((
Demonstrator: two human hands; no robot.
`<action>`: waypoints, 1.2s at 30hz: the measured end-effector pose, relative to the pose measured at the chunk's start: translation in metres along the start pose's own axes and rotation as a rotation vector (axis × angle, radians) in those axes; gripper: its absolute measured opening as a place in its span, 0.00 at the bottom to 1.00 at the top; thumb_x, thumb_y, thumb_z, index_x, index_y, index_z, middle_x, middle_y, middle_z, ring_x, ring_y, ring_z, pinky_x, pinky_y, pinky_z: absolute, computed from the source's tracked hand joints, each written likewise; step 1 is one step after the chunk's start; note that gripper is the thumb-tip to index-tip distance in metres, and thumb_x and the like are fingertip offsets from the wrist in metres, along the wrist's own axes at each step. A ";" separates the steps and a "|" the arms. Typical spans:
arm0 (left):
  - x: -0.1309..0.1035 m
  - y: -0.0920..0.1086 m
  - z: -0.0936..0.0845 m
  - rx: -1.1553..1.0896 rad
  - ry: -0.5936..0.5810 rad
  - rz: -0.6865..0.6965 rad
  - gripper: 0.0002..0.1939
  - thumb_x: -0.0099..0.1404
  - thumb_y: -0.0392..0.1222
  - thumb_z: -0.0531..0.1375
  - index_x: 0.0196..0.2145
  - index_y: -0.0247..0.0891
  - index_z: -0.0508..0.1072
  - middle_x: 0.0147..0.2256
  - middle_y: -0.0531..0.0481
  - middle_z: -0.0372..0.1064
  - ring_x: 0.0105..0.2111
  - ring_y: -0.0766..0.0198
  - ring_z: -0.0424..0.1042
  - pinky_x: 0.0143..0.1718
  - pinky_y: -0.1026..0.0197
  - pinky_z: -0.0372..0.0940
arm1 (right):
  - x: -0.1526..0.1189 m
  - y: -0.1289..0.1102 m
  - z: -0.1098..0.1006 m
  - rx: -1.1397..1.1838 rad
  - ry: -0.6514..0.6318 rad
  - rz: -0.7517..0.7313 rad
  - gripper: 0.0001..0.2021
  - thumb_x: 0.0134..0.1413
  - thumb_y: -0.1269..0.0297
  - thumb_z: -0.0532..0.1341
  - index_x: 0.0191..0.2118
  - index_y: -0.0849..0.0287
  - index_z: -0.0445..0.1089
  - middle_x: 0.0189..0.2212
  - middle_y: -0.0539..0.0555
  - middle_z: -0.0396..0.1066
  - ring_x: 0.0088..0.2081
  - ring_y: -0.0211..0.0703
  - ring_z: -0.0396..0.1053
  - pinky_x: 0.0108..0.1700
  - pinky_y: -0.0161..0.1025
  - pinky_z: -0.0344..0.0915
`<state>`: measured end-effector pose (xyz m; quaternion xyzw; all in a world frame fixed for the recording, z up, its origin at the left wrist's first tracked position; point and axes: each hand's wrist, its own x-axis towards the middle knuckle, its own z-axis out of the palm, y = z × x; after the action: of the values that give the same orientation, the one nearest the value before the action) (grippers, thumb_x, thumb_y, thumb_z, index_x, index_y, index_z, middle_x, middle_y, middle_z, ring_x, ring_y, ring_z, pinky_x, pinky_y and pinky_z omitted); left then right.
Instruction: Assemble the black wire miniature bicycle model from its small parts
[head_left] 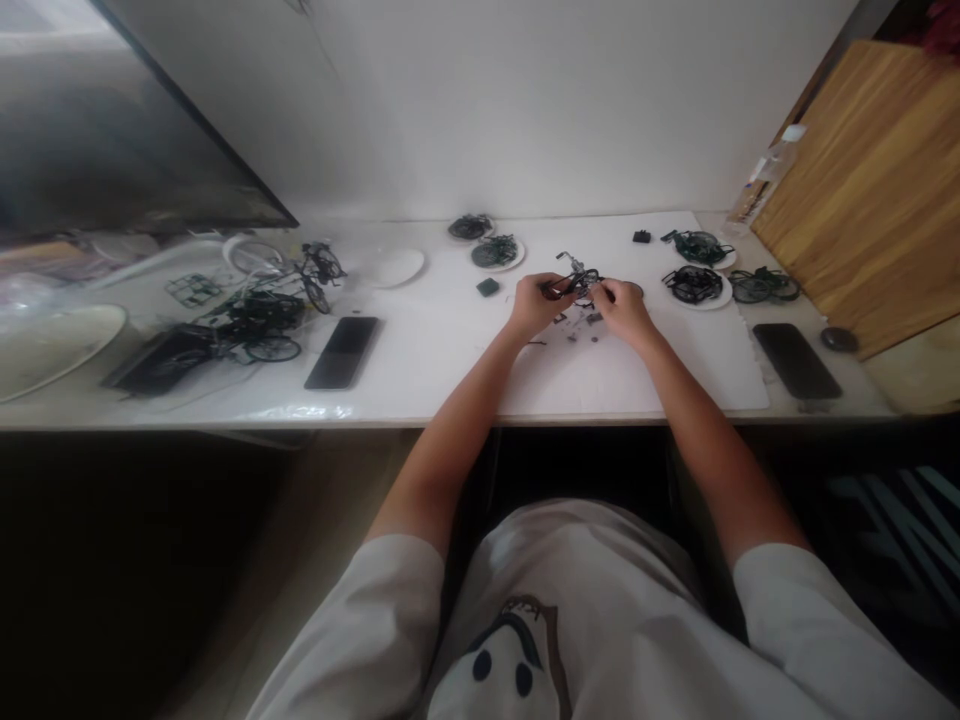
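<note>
Near the middle of the white table, my left hand [536,303] and my right hand [624,308] are close together. Both have their fingers closed on a small dark model bicycle part [577,280], raised over the tabletop. Its exact shape is partly hidden by my fingers. Several tiny dark pieces [574,325] lie on the white sheet [585,385] just below my hands. A small dark green block [487,287] rests to the left of my left hand. A black piece [641,237] sits beyond my right hand.
Plates of dark parts [496,252] stand at the back and at the right [697,287]. Model bicycles [262,310] crowd the left, beside a phone [342,353]. Another phone [796,360], a bottle [769,175] and a wooden board [870,180] are at the right.
</note>
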<state>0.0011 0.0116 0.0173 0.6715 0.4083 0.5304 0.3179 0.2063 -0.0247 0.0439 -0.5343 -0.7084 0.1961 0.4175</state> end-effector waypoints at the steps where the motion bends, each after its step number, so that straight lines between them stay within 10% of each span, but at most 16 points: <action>1: 0.000 0.000 0.000 -0.008 0.000 -0.001 0.13 0.55 0.46 0.75 0.32 0.35 0.80 0.27 0.50 0.70 0.27 0.68 0.61 0.28 0.63 0.58 | -0.001 -0.001 0.000 0.002 0.007 0.019 0.16 0.68 0.47 0.60 0.36 0.55 0.71 0.29 0.55 0.72 0.33 0.48 0.67 0.42 0.45 0.63; 36: 0.000 0.002 -0.001 0.019 -0.005 0.003 0.14 0.55 0.48 0.74 0.34 0.35 0.81 0.28 0.49 0.72 0.27 0.68 0.62 0.29 0.63 0.58 | -0.001 -0.001 -0.001 0.003 0.003 0.026 0.13 0.64 0.50 0.63 0.37 0.54 0.71 0.28 0.52 0.70 0.31 0.45 0.65 0.41 0.44 0.62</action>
<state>0.0006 0.0106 0.0189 0.6765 0.4116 0.5251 0.3118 0.2065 -0.0261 0.0444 -0.5432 -0.7003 0.2019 0.4169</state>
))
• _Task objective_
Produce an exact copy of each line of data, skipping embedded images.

• _Reply_
Demonstrator: two human hands; no robot.
`<action>`: waypoints, 1.2s at 30hz: the measured end-effector pose, relative to the pose measured at the chunk's start: translation in metres along the start pose's own axes and rotation as a rotation vector (axis × angle, radians) in those axes; gripper: its absolute measured opening as a place in its span, 0.00 at the bottom to 1.00 at the top; thumb_x, thumb_y, thumb_z, index_x, index_y, index_z, middle_x, middle_y, middle_z, ring_x, ring_y, ring_z, pinky_x, pinky_y, pinky_z: absolute, computed from the source's tracked hand joints, each written likewise; step 1 is one step after the chunk's start; note that gripper is the thumb-tip to index-tip distance in metres, and thumb_x and the like are fingertip offsets from the wrist in metres, along the wrist's own axes at each step. A ";" separates the steps and a "|" the arms. Typical spans:
arm0 (left):
  - x: -0.1309..0.1035 m
  - y: -0.0920..0.1086 m
  - z: -0.0936..0.0845 m
  - rx: -1.1553..1.0896 rad
  - ry: -0.5936..0.5810 rad
  - rz: -0.6865..0.6965 rad
  - gripper: 0.0002..0.1939
  - thumb_x: -0.0099..0.1404
  - thumb_y: -0.0392..0.1222
  - thumb_z: -0.0531..0.1375
  - index_x: 0.0196..0.2145
  - index_y: -0.0247..0.0891
  - index_z: -0.0508..0.1072
  - middle_x: 0.0147..0.2256
  - middle_y: -0.0531..0.0481
  - middle_z: -0.0372..0.1064
  - ring_x: 0.0105..0.2111
  - ring_y: -0.0766..0.0198
  - ring_z: -0.0424..0.1042
  - pinky_x: 0.0143..0.1718
  - pinky_y: -0.1026..0.0197
  - pinky_z: -0.0372..0.0940
arm1 (right):
  - x: -0.1526..0.1189 m
  - y: -0.1289..0.1102 m
  - z: -0.1098..0.1006 m
  - rx: -1.1397..1.1838 rad
  - ry: -0.6514..0.6318 rad
  - rz: -0.7517..0.7313 rad
  - gripper: 0.0001..0.2021
  - thumb_x: 0.0134..0.1413
  - thumb_y: -0.1269..0.0297
  - thumb_z: -0.0532..0.1341
  - index_x: 0.0191..0.2118
  - index_y: -0.0849..0.0287
  - index_z: -0.0445..0.1089
  - middle_x: 0.0189..0.2212
  - middle_y: -0.0539..0.0555
  - middle_z: -0.0396..0.1066
  - ring_x: 0.0088..0.2081
  - ring_y: -0.0211..0.0703
  - ring_z: -0.0396..0.1053
  - pinky_x: 0.0108..0.1700
  - pinky_y: -0.0161..0.1025
  - pinky_z: -0.0344..0.0915
`<state>`: measured end-effector pose (xyz m; quaternion xyzw; all in a world frame fixed for the recording, z up, its origin at the left wrist's first tracked position; point and axes: each hand's wrist, its own x-axis towards the middle knuckle, its own z-axis out of the palm, y = z × x; after the action: of the values that give the same orientation, the one nearest the value before the action) (grippers, thumb_x, thumb_y, thumb_z, index_x, index_y, index_z, middle_x, middle_y, middle_z, ring_x, ring_y, ring_z, pinky_x, pinky_y and pinky_z omitted); left then right.
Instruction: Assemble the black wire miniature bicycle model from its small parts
[head_left] 
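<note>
Near the middle of the white table, my left hand [536,303] and my right hand [624,308] are close together. Both have their fingers closed on a small dark model bicycle part [577,280], raised over the tabletop. Its exact shape is partly hidden by my fingers. Several tiny dark pieces [574,325] lie on the white sheet [585,385] just below my hands. A small dark green block [487,287] rests to the left of my left hand. A black piece [641,237] sits beyond my right hand.
Plates of dark parts [496,252] stand at the back and at the right [697,287]. Model bicycles [262,310] crowd the left, beside a phone [342,353]. Another phone [796,360], a bottle [769,175] and a wooden board [870,180] are at the right.
</note>
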<state>0.0011 0.0116 0.0173 0.6715 0.4083 0.5304 0.3179 0.2063 -0.0247 0.0439 -0.5343 -0.7084 0.1961 0.4175</state> end-effector waypoints at the steps where the motion bends, each after its step number, so that straight lines between them stay within 10% of each span, but at most 16 points: <action>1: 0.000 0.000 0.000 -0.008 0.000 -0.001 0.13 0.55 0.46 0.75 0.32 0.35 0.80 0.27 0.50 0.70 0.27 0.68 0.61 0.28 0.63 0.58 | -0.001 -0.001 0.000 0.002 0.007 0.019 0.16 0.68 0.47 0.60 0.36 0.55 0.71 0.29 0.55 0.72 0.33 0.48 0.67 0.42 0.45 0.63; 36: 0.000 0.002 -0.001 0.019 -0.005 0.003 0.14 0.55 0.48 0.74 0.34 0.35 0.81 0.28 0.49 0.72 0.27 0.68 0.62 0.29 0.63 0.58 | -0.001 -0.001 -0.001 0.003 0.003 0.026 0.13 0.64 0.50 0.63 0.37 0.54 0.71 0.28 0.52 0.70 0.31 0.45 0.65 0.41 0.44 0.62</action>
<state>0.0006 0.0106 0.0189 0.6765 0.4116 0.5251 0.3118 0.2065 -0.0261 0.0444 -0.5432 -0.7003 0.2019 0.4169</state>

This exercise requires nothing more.